■ **Assigned task**: Give the listing back in full, exactly as written, with the pictures removed.
(Data block Opens)
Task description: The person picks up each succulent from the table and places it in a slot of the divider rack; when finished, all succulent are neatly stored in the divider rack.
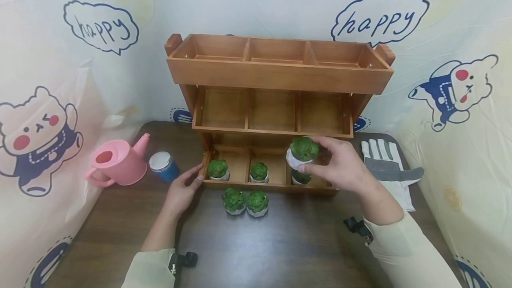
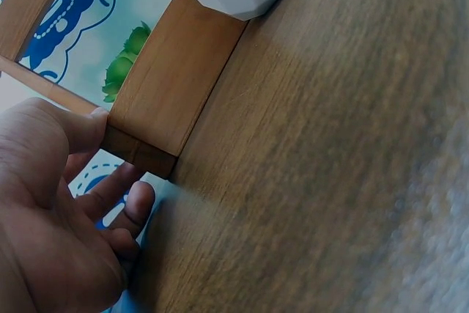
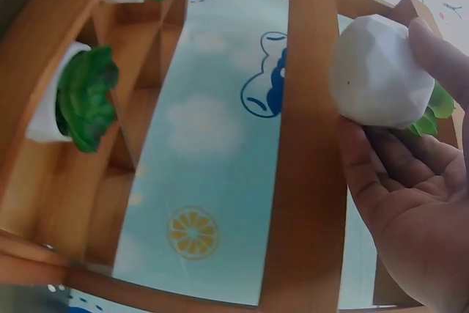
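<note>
My right hand [image 1: 340, 166] pinches a potted succulent [image 1: 304, 149], a green rosette in a white faceted pot, raised in front of the wooden shelf's right side. In the right wrist view the pot's underside [image 3: 377, 71] faces the camera. Below it, partly hidden, another succulent [image 1: 301, 177] sits in the bottom tier's right compartment. My left hand [image 1: 182, 192] holds the bottom tier's left end; the left wrist view shows thumb and fingers around the corner of the wooden shelf [image 2: 172, 82]. Succulents also stand in the left compartment [image 1: 218, 169] and middle compartment [image 1: 259, 171].
Two more succulents [image 1: 234, 200] stand side by side on the table [image 1: 256, 252] before the shelf. A pink watering can [image 1: 118, 161] and a blue can with a pale lid [image 1: 164, 166] are at left. Grey-and-white gloves [image 1: 386, 170] lie at right.
</note>
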### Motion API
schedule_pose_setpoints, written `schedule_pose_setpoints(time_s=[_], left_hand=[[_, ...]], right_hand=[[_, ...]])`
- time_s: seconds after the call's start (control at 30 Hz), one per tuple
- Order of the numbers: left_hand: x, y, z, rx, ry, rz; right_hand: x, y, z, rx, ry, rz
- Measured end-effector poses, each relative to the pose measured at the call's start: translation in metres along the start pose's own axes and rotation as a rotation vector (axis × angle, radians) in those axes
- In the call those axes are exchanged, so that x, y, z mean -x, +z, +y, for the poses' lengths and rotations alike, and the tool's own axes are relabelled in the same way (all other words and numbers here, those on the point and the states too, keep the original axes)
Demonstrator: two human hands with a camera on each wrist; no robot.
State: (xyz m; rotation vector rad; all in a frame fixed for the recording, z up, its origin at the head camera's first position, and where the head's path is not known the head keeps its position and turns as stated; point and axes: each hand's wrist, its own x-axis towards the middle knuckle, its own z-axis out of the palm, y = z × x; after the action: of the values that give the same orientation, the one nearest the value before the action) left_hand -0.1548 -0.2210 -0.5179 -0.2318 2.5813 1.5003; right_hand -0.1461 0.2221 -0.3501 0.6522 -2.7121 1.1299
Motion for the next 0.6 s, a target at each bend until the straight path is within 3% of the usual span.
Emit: schedule_pose_setpoints(time_s=[0.2, 0.6], left_hand=[[0.001, -0.001, 0.001, -0.001, -0.007, -0.006], [0.001, -0.002, 0.002, 0.0, -0.014, -0.007]], right_hand=[[-0.009, -0.012, 0.0, 0.024, -0.052, 0.046], [-0.027, -0.031, 0.0, 0.069, 0.018, 0.118]])
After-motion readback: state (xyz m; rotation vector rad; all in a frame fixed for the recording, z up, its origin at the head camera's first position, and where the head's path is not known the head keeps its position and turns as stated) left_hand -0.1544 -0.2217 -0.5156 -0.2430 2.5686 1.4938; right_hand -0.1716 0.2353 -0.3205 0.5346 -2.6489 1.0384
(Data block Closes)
■ **Problem solution**:
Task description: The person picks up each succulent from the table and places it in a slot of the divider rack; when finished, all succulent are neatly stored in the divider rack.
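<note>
My right hand [image 1: 340, 166] pinches a potted succulent [image 1: 304, 149], a green rosette in a white faceted pot, raised in front of the wooden shelf's right side. In the right wrist view the pot's underside [image 3: 377, 71] faces the camera. Below it, partly hidden, another succulent [image 1: 301, 177] sits in the bottom tier's right compartment. My left hand [image 1: 182, 192] holds the bottom tier's left end; the left wrist view shows thumb and fingers around the corner of the wooden shelf [image 2: 172, 82]. Succulents also stand in the left compartment [image 1: 218, 169] and middle compartment [image 1: 259, 171].
Two more succulents [image 1: 234, 200] stand side by side on the table [image 1: 256, 252] before the shelf. A pink watering can [image 1: 118, 161] and a blue can with a pale lid [image 1: 164, 166] are at left. Grey-and-white gloves [image 1: 386, 170] lie at right.
</note>
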### Motion API
schedule_pose_setpoints, written `schedule_pose_setpoints(time_s=[_], left_hand=[[_, ...]], right_hand=[[_, ...]])`
- time_s: seconds after the call's start (control at 30 Hz), one per tuple
- Order of the numbers: left_hand: x, y, z, rx, ry, rz; right_hand: x, y, z, rx, ry, rz
- Measured end-effector poses, each relative to the pose measured at the call's start: translation in metres along the start pose's own axes and rotation as a rotation vector (axis × angle, radians) in those axes
- In the call those axes are exchanged, so that x, y, z mean -x, +z, +y, for the poses' lengths and rotations alike, and the tool's own axes are relabelled in the same way (all other words and numbers here, those on the point and the states too, keep the original axes)
Demonstrator: two human hands with a camera on each wrist; no robot.
State: (xyz m; rotation vector rad; all in a frame fixed for the recording, z up, its origin at the head camera's first position, and where the head's path is not known the head keeps its position and turns as stated; point and axes: each hand's wrist, its own x-axis towards the middle knuckle, its own z-axis out of the palm, y = z × x; after the action: of the values that give the same orientation, the one nearest the value before the action) left_hand -0.1548 -0.2210 -0.5179 -0.2318 2.5813 1.5003; right_hand -0.1461 0.2221 -0.3501 0.6522 -2.7121 1.1299
Motion for the next 0.6 s, a target at each bend until the straight path is within 3% of the usual span.
Emit: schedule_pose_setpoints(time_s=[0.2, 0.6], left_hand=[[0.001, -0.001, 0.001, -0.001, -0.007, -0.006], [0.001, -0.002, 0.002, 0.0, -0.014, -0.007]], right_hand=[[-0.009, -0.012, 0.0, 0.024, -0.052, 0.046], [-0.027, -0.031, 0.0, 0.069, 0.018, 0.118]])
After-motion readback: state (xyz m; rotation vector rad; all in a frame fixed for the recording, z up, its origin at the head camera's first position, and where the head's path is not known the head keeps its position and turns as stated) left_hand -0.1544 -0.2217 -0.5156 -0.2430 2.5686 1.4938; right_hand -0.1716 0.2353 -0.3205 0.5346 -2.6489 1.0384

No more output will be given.